* Task instructions *
Once you find the line below that has "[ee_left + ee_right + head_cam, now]", output it and every line after it exactly, stopping after the line that has "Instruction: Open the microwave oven", with no pictures.
Data section START
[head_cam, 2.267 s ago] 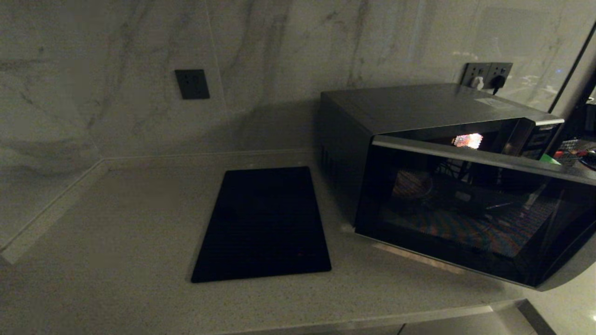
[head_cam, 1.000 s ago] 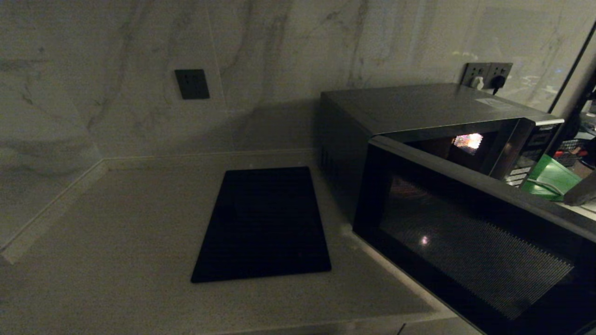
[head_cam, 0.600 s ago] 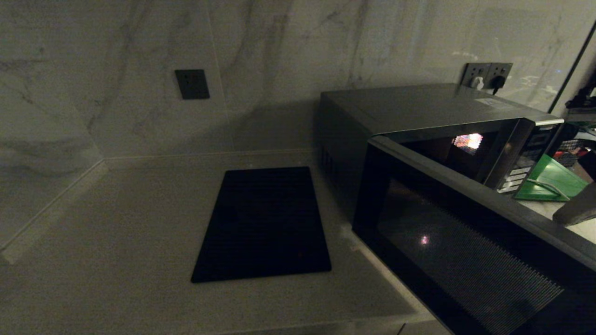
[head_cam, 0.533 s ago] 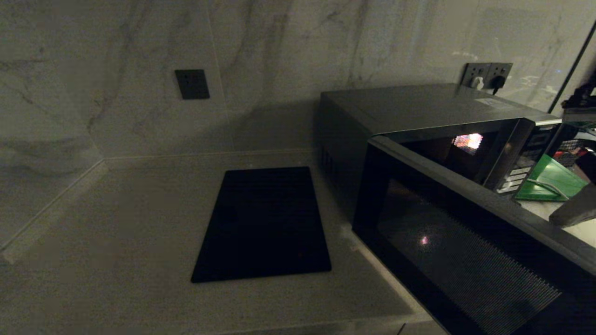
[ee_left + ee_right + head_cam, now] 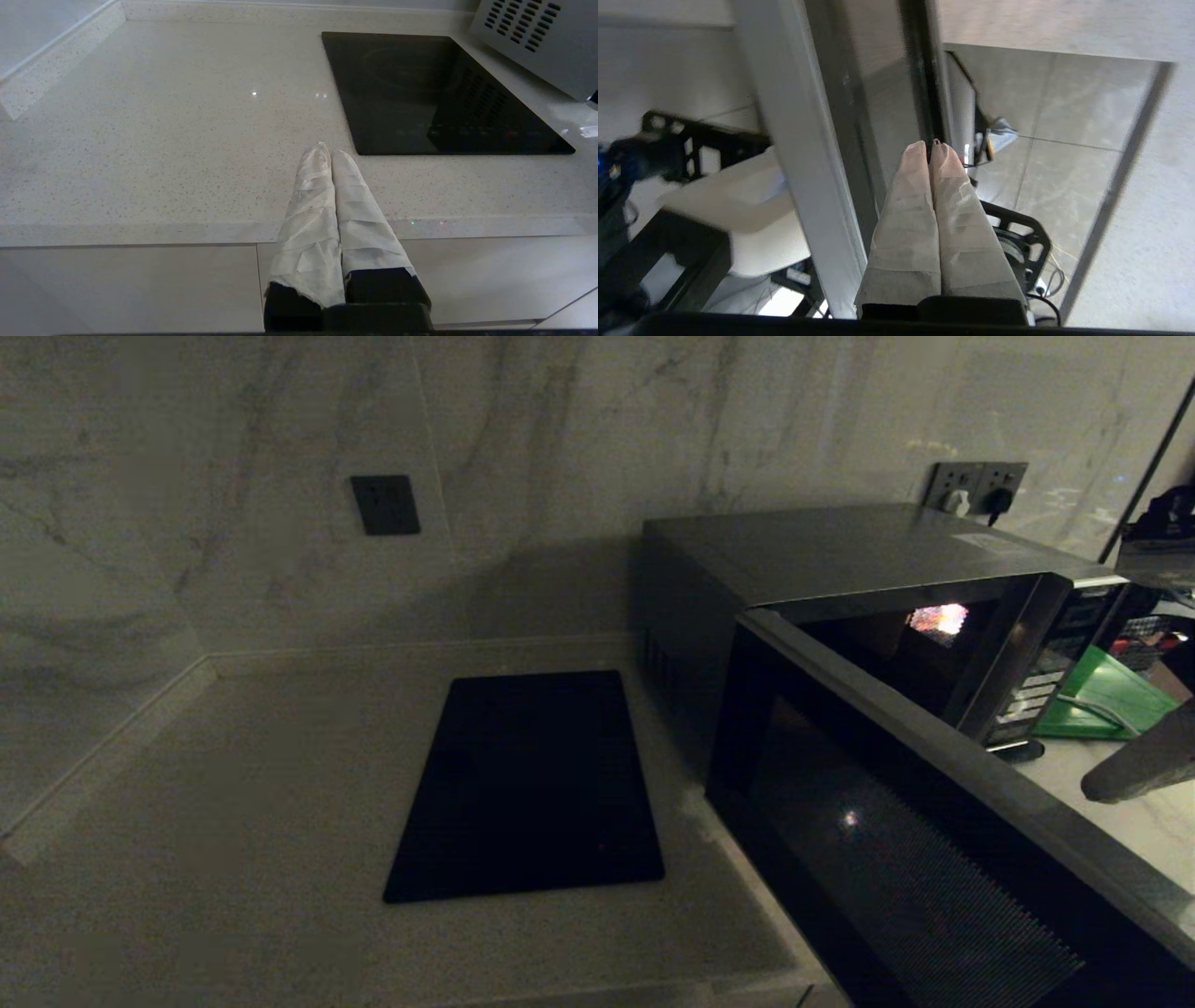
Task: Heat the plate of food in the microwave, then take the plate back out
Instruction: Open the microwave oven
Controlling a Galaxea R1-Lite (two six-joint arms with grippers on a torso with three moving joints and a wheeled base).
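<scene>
- The microwave [image 5: 840,616] stands at the back right of the counter [image 5: 233,784], door [image 5: 915,840] swung well out and the cavity lit; this looks like the door-opening step.
- A black mat [image 5: 527,784] lies just left of the microwave.
- A green board [image 5: 1106,695] sits beyond the microwave's button panel.
- Right gripper [image 5: 930,148], jaws pressed together on nothing, is beside the door's free edge.
- Left gripper [image 5: 326,151], closed and empty, is parked left of the mat, at the counter's front edge.
- The plate of food is not visible; the next move calls for finding and grasping it.
</scene>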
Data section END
* Response for this exercise *
[ee_left + ee_right + head_cam, now] 
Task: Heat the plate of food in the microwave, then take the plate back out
Instruction: Open the microwave oven

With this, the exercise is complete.